Interactions and broken time-reversal symmetry in chaotic quantum dots

When treating interactions in quantum dots within a random-phase-approximation (RPA)-like approach, time-reversal symmetry plays an important role as higher-order terms—the Cooper series—need to be included when this symmetry is present. Here we consider model quantum dots in a magnetic field weak enough to leave the dynamics of the dot chaotic, but strong enough to break time-reversal symmetry. The ground-state spin and addition energy for dots containing 120–200 electrons are found using local spin-density-functional theory, and we compare the corresponding distributions with those derived from an RPA-like treatment of the interactions. The agreement between the two approaches is very good, significantly better than for analogous calculations in the presence of time-reversal-symmetry. This demonstrates that the discrepancies between the two approaches in the time-reversal symmetric case indeed originate from the Cooper channel, indicating that these higher-order terms might not be properly taken into account in the spin-density-functional calculations.

Figure 1

Cumulative density of nearest-neighbor level spacing for the effective Hamiltonian derived from the Thomas-Fermi approximation at $B=0\mathrm{T}$ (dashed gray) and $B=0.15\mathrm{T}$ (dashed black).
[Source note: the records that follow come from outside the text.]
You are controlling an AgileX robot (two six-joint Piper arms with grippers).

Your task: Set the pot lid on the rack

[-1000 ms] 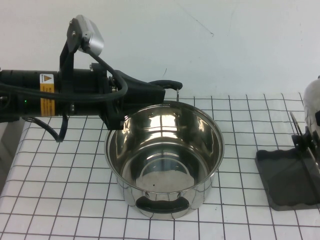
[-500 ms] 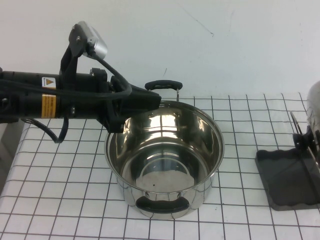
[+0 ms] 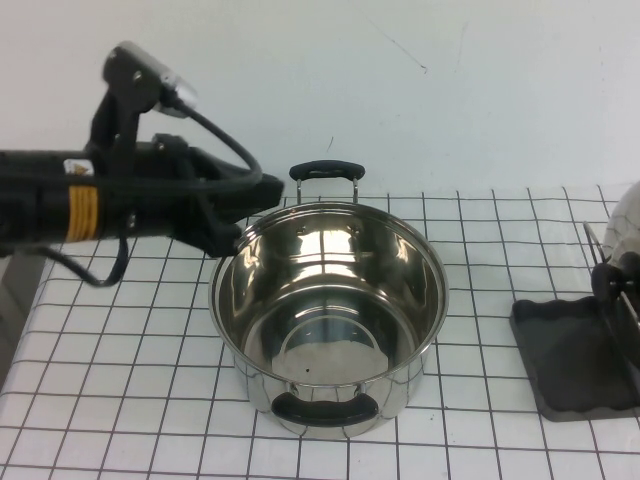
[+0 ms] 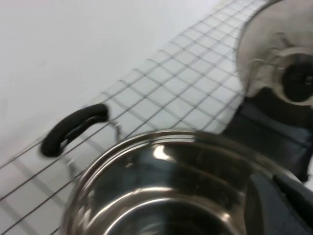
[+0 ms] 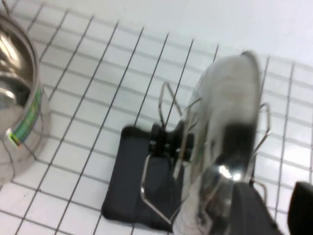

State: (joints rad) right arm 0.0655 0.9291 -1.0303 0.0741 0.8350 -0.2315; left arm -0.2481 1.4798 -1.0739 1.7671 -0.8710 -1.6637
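Observation:
The pot lid (image 5: 225, 122) stands on edge among the wire prongs of the dark grey rack (image 5: 129, 186), with its black knob (image 5: 166, 139) turned toward the pot. In the high view only a sliver of the lid (image 3: 625, 235) shows at the right edge, above the rack (image 3: 570, 370). My right gripper (image 5: 276, 210) is just behind the lid, open, with bare table showing between its fingers. It is out of the high view. My left gripper (image 3: 268, 187) hangs shut by the pot's far left rim, holding nothing.
The deep steel pot (image 3: 330, 300) with two black handles stands mid-table on the white gridded cloth, uncovered. A white wall closes the back. The left arm's body stretches in from the left edge.
The left arm has pulled back to the left, off the pot's rim. The lid's visible part has slid right and lower at the frame's edge.

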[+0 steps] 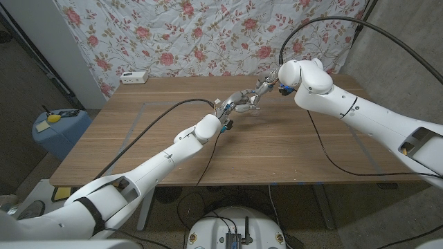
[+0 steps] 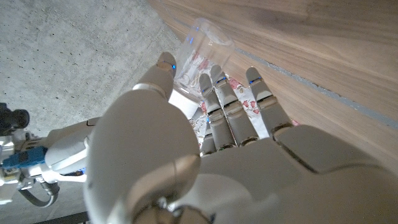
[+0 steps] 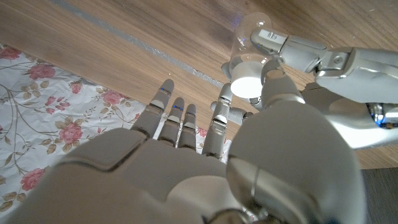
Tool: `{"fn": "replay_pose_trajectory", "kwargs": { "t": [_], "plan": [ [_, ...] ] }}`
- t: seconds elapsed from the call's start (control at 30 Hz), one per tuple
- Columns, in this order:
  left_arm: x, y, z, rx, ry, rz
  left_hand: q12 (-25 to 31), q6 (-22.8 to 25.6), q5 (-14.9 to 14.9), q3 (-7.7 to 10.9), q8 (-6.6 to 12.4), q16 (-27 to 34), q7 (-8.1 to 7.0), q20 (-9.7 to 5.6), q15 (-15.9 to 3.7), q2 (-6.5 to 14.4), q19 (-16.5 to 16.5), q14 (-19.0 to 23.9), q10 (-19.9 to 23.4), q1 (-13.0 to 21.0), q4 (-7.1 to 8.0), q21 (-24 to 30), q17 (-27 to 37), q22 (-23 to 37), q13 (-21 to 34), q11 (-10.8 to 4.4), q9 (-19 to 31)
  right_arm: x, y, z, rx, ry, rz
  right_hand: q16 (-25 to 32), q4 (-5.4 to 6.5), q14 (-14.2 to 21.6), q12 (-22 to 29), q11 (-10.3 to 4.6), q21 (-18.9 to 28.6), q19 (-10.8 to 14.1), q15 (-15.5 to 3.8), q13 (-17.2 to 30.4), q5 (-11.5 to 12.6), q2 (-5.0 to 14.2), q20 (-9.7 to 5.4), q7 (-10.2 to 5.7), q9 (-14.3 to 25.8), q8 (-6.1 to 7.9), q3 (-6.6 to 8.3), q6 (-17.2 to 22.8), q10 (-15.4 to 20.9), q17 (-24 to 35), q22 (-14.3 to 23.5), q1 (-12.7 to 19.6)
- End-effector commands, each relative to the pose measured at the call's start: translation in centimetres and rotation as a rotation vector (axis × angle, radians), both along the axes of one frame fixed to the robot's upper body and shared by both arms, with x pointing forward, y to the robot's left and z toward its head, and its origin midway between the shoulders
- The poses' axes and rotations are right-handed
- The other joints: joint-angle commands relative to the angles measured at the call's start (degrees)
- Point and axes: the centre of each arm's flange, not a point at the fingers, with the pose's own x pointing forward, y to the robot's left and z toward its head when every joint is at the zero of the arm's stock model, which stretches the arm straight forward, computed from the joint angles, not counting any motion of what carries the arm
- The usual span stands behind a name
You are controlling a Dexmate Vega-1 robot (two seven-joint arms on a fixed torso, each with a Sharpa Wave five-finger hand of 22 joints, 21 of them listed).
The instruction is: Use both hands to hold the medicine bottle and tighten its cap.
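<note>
Two white robot arms reach in from the near edge of a wooden tabletop (image 1: pixel 277 149) and meet at a small clear medicine bottle (image 1: pixel 250 108), which sits past the middle of the tabletop; the bottle serves as the landmark here. Nearest the viewer, black cables trail across the wood on either side of the bottle. The left robot hand (image 1: pixel 235 105) comes up to the bottle from the near left, and its fingers (image 2: pixel 227 106) curl around the clear body; the left wrist view shows the thumb on one side and the other fingers on the opposite side, so the hand appears to grip the bottle. The right robot hand (image 1: pixel 266 84) comes to the bottle from the far right; in the right wrist view its thumb lies against the white cap (image 3: pixel 247 83), while the other fingers are extended and apart beside it; whether the cap is truly pinched cannot be told.

The step in hand looks like the grasp itself: bottle steadied, cap being taken. The next move likely calls for the right fingers to close on the cap and turn it while the left hand keeps the body from spinning.

The bottle is a smooth, transparent cylinder with a round, matte white cap; the hands are glossy white shells with grey jointed fingers; the wood is brown with a fine grain. Beyond the bottle, a small white box (image 1: pixel 134 77) rests at the far left edge, and a cloth printed with pink roses (image 1: pixel 208 34) hangs behind.
</note>
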Motion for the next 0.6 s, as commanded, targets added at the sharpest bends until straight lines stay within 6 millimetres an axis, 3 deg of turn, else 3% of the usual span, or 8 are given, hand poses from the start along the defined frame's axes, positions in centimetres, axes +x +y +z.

The solid lines are the corresponding Wigner surmise distributions for the orthogonal (gray) and unitary (dark) Gaussian ensembles.

Figure 2

(Color online) Addition spectra obtained from the LSDA calculations (dark), compared with theoretical predictions derived from RPA/RPW (lighter, blue online). Solid: $N$ even; Dashed: $N$ odd. Top: strength of the RPA interaction obtained by matching the QMC value, $J_s=f_0^a=0.35$ (for $r_s=1.4$). Bottom: better agreement is obtained with a slightly larger value of this parameter, $J_s=0.46$.

Figure 3

(Color online) Spin distribution obtained from the LSDA calculations (left), the RPA/RPW model with $J_s=f_0^a=0.35$ (middle), and $J_s=0.46$ (right). Contrary to the addition spectra, slightly enhancing the RPA interaction does not improve the agreement with the LSDA simulation for the spin distribution; rather, it makes it worse.